Deputy Minister-President of the Council of Ministers
- In office 18 January 1956 – 8 February 1958
- Minister-President: Otto Grotewohl;
- Preceded by: Multi-member position
- Succeeded by: Multi-member position

Member of the Volkskammer
- In office 30 May 1949 – 8 March 1958
- Preceded by: Multi-member district
- Succeeded by: Multi-member district

Central Committee Secretariat responsibilities
- 1949–1955: Propaganda
- 1949–1955: Science
- 1949–1950: Culture
- 1949–1955: Institute for Marxism-Leninism
- 1949–1955: Party Academy "Karl Marx"
- 1950–1955: Academy for Social Sciences
- 1950–1953: Einheit
- 1953–1955: Agitation

Personal details
- Born: 27 February 1903 Leipzig, Kingdom of Saxony, German Empire
- Died: 7 November 1977 (aged 74) East Berlin, East Germany
- Party: USPD (1919–1920) KPD (1920–1946) SED (after 1946)
- Spouse(s): 1. Tatjana Nikolajewna Tschewskaja 2. Dora Langbecker 3. Nina _____
- Children: 3
- Parent(s): Alfred Oelßner Anna _____
- Alma mater: Institute of Red Professors International Lenin School
- Occupation: Politician; Economist; Professor;
- Known for: Politburo membership and expulsion
- Awards: Order of Karl Marx (1973) Patriotic Order of Merit, Honor Clasp in Gold (1965) Patriotic Order of Merit, Gold 1st Class (1955) National Prize of the German Democratic Republic (1949)
- Central institution membership 1950–1958: Full member, Politburo of the Central Committee ; 1947–1958: Full member, Central Committee ;

= Fred Oelßner =

German politician (1903–1977)

Fred Oelßner (27 February 1903 – 7 November 1977) was a German communist politician, economist and a leading political figure in the German Democratic Republic (East Germany). He served as secretary of several departments of the ruling Socialist Unity Party of Germany (SED), specializing in cultural and academic matters.

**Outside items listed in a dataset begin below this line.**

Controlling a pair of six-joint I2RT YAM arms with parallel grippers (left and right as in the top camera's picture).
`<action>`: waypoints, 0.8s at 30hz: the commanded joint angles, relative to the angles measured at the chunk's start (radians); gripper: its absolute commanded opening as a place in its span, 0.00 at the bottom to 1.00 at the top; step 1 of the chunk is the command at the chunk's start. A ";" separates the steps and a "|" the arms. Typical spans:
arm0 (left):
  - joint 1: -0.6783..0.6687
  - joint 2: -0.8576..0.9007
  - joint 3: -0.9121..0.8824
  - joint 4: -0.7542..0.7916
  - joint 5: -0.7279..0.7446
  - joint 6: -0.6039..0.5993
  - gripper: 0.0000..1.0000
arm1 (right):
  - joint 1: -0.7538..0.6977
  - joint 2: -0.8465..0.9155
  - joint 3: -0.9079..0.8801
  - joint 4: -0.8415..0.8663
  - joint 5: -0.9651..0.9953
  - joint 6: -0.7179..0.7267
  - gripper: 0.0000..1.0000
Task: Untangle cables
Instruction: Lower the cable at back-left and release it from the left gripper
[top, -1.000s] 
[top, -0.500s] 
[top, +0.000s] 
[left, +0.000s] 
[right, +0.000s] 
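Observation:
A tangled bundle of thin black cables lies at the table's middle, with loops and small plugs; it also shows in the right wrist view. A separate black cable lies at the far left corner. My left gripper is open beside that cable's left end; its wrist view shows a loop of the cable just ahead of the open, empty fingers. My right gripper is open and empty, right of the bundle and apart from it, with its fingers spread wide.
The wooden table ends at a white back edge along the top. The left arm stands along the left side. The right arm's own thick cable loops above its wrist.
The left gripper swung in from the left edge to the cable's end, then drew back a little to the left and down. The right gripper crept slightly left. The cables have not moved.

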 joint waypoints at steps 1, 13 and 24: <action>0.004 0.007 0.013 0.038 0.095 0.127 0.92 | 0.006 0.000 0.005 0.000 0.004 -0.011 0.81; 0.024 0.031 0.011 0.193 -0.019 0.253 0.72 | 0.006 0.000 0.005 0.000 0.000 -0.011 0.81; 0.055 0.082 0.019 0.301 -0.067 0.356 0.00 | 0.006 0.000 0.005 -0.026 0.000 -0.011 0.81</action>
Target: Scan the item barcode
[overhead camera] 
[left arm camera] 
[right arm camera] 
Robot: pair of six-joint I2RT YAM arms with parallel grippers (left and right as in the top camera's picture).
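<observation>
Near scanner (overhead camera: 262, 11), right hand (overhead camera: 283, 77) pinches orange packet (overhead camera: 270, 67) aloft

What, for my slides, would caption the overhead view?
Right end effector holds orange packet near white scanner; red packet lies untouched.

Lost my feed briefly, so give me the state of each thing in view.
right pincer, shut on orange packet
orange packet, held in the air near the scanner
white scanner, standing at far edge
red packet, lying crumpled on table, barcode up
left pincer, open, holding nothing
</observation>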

Oelßner became a member of the SED Politburo in 1950. He fell out of favour over the so-called Schirdewan affair in 1958, however, and was excluded from the politburo. Tensions had arisen at the top of government over the extent which the country should be willing to respond positively to pressure from Moscow for a measure of De-Stalinization. Oelßner was able to argue from an economic and political perspective in favour of a cautious easing of restrictions. After a period of a year or so during which it might have been thought that the East German leader, Walter Ulbricht, was open to suggestions, the political downfall of Karl Schirdewan, Fred Oelßner, and other functionaries, were seen as a sign that traditionalist economic hardliners would remain in control. In September 1959 Oelßner published his self-criticism on account of his "opportunism and political blindness" ("Opportunismus und politische Blindheit") during the years 1956/57.

== Life ==
=== Provenance and early years ===
Fred Oelßner was born in Leipzig. Alfred Oelßner, his father, was an activist member of the Social Democratic Party, and later became a prominent Communist Party activist and official. His mother worked in the garments business. After attending middle school at nearby Weißenfels Oelßner remained in Weißenfels, where he embarked on an apprenticeship in business and milling at the Beuditz Mill between 1917 and 1919. At the same time he continued his education, attending evening classes at a business school.

=== Politicisation ===
He joined the Young Socialists ("Sozialistische Arbeiter-Jugend" / SAJ) in 1917 and the Free Young Socialists ("Freie sozialistische Jugend" / FSJ) in 1918. He was dismissed from his apprenticeship after eighteen month in account of his "political activities".
Despite still only being sixteen, Oelßner joined the Independent Social Democratic Party ("Unabhängige Sozialdemokratische Partei Deutschlands" / USPD) in May 1919. The party had been formed a couple of years earlier as the result of a split in the mainstream SPD. At that point the principal cause of the split had been the decision by the SPD leadership to vote in support of funding for the war. By 1919 the war was over and economic hardship was leading to increased political polarisation. The Russian Revolution of 1917 had appeared to open up the possibilities for similar developments in Germany. The Communist Party of Germany was founded at a congress held in Berlin during three days between 30 December 1918 and 1 January 1919. Over the next year or so it was the turn of the USPD to break apart, with the majority of is members joining the newly formed Communist Party. However, the USPD seems to have remained relatively active in the Halle-Merseburg locality (where Oelßner was based) through 1920, and it was only in December 1920 that he formally joined the Communist Party. During this period he supported himself with an office job at a co-operative enterprise in Halle till 1921. At the same time he served as a local team leader ("Bezirksleiter") for the Socialist Proletarian Youth organisation ("Sozialistische Proletarierjugend") and for the Young Communists in the Halle-Merseburg locality.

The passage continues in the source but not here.